If waves 1 and 2 above were to be scrutinised under a microscope, they would be of the identical form as waves 1 and 2, so, as we have said before, irrespective of grade, the form is always constant because it modifies wave A and is counter to wave 2.
The underlying tenet of Elliott wave analysis is kept so that the main price trend progresses in five waves, while the counter-trend develops in three waves. This tenet is more than amplified by the diagram below.
Here, we can see that in the market cycle, the waves will subdivide as shown above. The complete cycle is wave 1; the motive wave and Wave 2; the corrective or zigzag wave.
Within Wave 1, there are three sets of five waveforms and two sets of three waveforms. In Wave 2, there are two sets of five waveforms and one set of three waveforms. This shows how these waves can subdivide within the overall Elliott wave pattern.
Classification of Degrees
- Grand supercycle: covers a period over multiple centuries
- Supercycle: refers to a period between 40 – 70 years or a multi-decade
- Cycle: covers a period of several years or might even cover several decades in some cases
- Primary: refers to a period of between a couple of months to a couple of years
- Intermediate: a period of weeks to months
- Minor: refers to weeks
- Minute: spans days
- Minuette: covers hours of trend patterns
- Subminuette: covers minutes
The above-mentioned timeframes are used when implementing the Elliott Wave analysis or prediction method.

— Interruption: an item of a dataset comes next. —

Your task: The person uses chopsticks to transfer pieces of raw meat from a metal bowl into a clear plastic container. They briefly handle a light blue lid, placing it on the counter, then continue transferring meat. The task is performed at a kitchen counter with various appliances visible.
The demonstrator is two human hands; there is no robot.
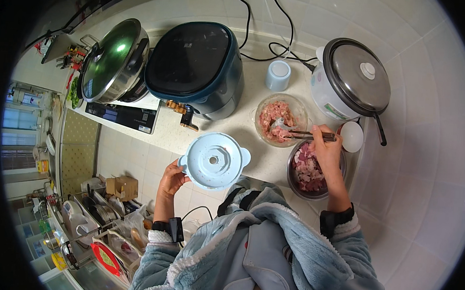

The outcomes will obviously vary depending on the degree used, depending on the Elliott wave stock market you wish to trade in.
Investors will need to perform thorough research before implementing this type of strategy which is based purely on pattern recognition.
In conclusion, It is vital that practitioners keep in mind that this model is not fool-proof and in no way guarantees the trajectory of the market; nor does it guarantee a return. However, it does give the user a slight insight into the market and trends in terms of patterns of the past.